Fed frets corporate credit crunch will crimp growth

epa05154899 Federal Reserve Board Chairwoman Janet Yellen appears before the Senate Banking, Housing and Urban Affairs Committee hearing on 'The Semiannual Monetary Report to Congress', on Capitol Hill in Washington, DC, USA, 11 February 2016.  EPA/MICHAEL REYNOLDS

WASHINGTON / Bloomberg

Federal Reserve policy makers are beginning to worry that a corporate-credit squeeze will constrict the economic
With banks tightening standards on business loans and investors demanding higher yields on some corporate debt, companies may find it harder and more expensive to raise the money they need to grow. The concern is that could prompt them to cut back on spending and hiring, hurting the U.S. economy in the process.
Central bank Chair Janet Yellen flagged the Fed’s focus on credit availability for businesses in an appearance before Congress last week. “That is an important factor” in assessing the outlook for the economy and Fed interest-rate policy, she said on Feb. 10. The toughening of credit criteria by banks “is something that bears watching,” she added.
As policy makers raised interest rates in December for the first time since 2006, they projected an additional four quarter-percentage-point increases for this year.
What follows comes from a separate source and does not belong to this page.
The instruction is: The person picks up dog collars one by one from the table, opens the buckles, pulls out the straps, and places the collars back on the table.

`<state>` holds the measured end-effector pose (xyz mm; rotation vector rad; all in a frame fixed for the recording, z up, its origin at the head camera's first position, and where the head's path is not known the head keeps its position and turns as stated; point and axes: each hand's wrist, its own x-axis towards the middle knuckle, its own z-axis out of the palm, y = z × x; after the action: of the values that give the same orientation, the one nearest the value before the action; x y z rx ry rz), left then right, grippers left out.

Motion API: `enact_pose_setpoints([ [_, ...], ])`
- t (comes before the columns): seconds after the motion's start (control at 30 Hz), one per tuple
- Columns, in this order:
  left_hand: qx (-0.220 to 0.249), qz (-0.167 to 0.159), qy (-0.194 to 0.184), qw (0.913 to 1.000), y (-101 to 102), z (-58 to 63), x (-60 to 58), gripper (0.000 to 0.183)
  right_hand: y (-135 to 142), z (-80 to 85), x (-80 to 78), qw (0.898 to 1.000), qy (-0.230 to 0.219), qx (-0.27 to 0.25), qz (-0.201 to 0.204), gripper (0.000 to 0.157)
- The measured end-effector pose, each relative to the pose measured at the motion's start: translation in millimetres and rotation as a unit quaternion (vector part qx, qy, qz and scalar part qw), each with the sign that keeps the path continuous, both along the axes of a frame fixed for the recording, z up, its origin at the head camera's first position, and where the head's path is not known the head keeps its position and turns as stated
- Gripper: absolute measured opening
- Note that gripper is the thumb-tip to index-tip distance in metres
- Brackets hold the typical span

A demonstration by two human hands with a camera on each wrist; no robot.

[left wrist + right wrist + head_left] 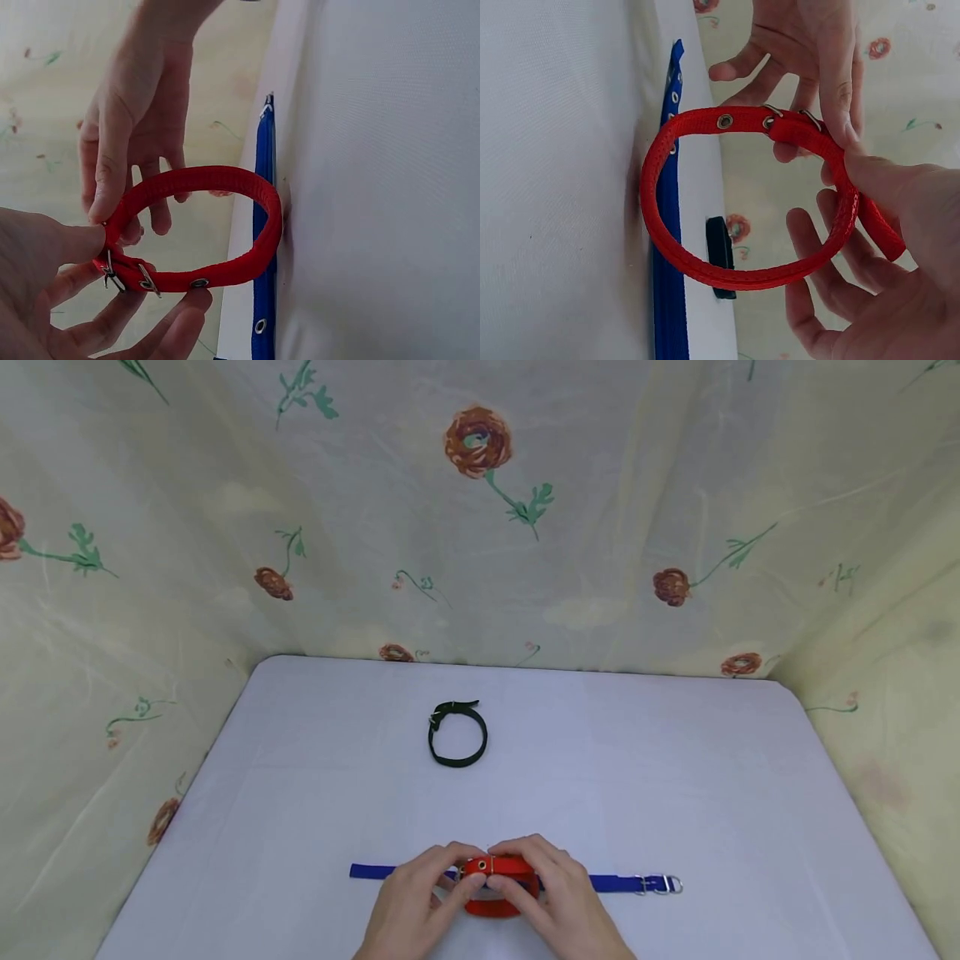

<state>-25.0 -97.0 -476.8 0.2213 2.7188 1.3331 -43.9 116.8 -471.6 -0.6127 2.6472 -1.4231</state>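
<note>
A red collar (491,908), closed into a loop, is held between both hands over the near part of the table. My left hand (420,889) pinches it at the metal buckle (114,276), thumb on one side and fingers on the other. Thumb and fingers of my right hand (562,893) grip the same stretch close by, with the two thumb tips nearly meeting. The red strap's loose end (881,229) sticks out past the right fingers. Behind the loop, a blue collar (618,883) lies stretched out sideways, its middle partly hidden by the hands.
A black collar (459,763), buckled into a ring, lies farther back on the white table (675,768), left of its middle. Metal rings (667,884) sit at the blue collar's right end. Flowered cloth (585,510) hangs behind the table and along both sides.
</note>
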Motion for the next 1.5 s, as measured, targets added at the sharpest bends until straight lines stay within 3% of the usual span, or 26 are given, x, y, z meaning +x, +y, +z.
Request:
enact_pose_setpoints([
  [0.23, -0.004, -0.016, 0.013, 0.9998, -2, -2.0, 2.1, 0.042, 1, -7.4, 0.1, 0.999, 0.024, -0.022, 0.031, 0.025],
  [0.43, 0.014, -0.021, 0.018, 0.9995, -2, -3.1, 3.3, 0.038, -1, -10.4, 0.0, 0.997, 0.005, -0.05, 0.056, 0.023],
  [0.73, 0.075, -0.032, -0.024, 0.9964, -1, -2.6, 1.4, 0.035, -1, -4.6, 1.2, 0.996, -0.034, -0.064, 0.047, 0.018],
  [0.93, 0.147, -0.04, -0.08, 0.9851, -4, -5.3, -0.1, 0.032, 0, -1.4, 2.7, 0.996, -0.065, -0.068, 0.013, 0.019],
  [1.2, 0.246, -0.042, -0.151, 0.9567, -9, -5.8, -0.1, 0.036, -2, 3.5, 1.8, 0.993, -0.1, -0.059, -0.033, 0.021],
  [1.33, 0.255, -0.041, -0.166, 0.9518, -9, -4.4, -0.9, 0.037, -1, 5.8, 1.2, 0.99, -0.116, -0.068, -0.042, 0.021],
  [1.5, 0.233, -0.044, -0.171, 0.9563, -8, -3.9, -2.7, 0.04, 3, 6.4, 0.7, 0.991, -0.108, -0.076, -0.031, 0.02],
])
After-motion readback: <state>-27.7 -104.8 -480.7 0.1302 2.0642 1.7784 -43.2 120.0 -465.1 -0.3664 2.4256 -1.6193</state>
In presenting the central bank’s semi-annual report to lawmakers last week, Yellen suggested that rate rises may be delayed due to turmoil in financial markets.
In making the case in a speech on Tuesday against hurrying to boost rates, Boston Fed President Eric Rosengren pointed to “headwinds from abroad that slow exports and financial volatility that raises the cost of funds to many firms.”
Investors will get another peek into the Fed’s thinking Wednesday, with the release of the minutes of its January meeting.
The central bank left interest rates unchanged last month, saying it was “closely monitoring global economic and financial developments” to see how they would bear on the outlook.

Rate Increases
Economists at Credit Suisse Group AG in New York last week pushed back their forecast of the Fed’s next rate increase to September from June, in part because of what they described as “hints of tighter business credit.”
Banks stiffened lending criteria for commercial and industrial loans in the final three months of 2015 for the second straight quarter, the first back-to-back toughening of terms in six years, according to a Fed survey released on Feb. 1. They also tightened terms on commercial real estate credit, Yellen noted. What’s more, banks told the Fed they expect to strengthen standards on business loans and commercial real estate credit in 2016.
Senior loan officers gave a variety of reasons for the stricter stance on commercial and industrial credits, including the uncertain outlook for the economy, troubles in specific industries, particularly energy, and a reduced tolerance for risk.
Loan Losses
Wells Fargo & Co., Citigroup Inc. and JPMorgan Chase & Co. have set aside more than $2 billion combined to cover souring energy loans and will add to that safety net if prices remain low, the companies reported last month.
Losses are mounting as more oil and natural gas producers default on debt payments and declare bankruptcy.
Wells Fargo lost $118 million on its energy portfolio in the fourth quarter and Citigroup lost $75 million. “It takes time for losses to emerge, and at current levels we would expect to have higher oil and gas losses in 2016,” John Stumpf, Wells Fargo’s chairman and chief executive officer, told Wall Street analysts on Jan. 15.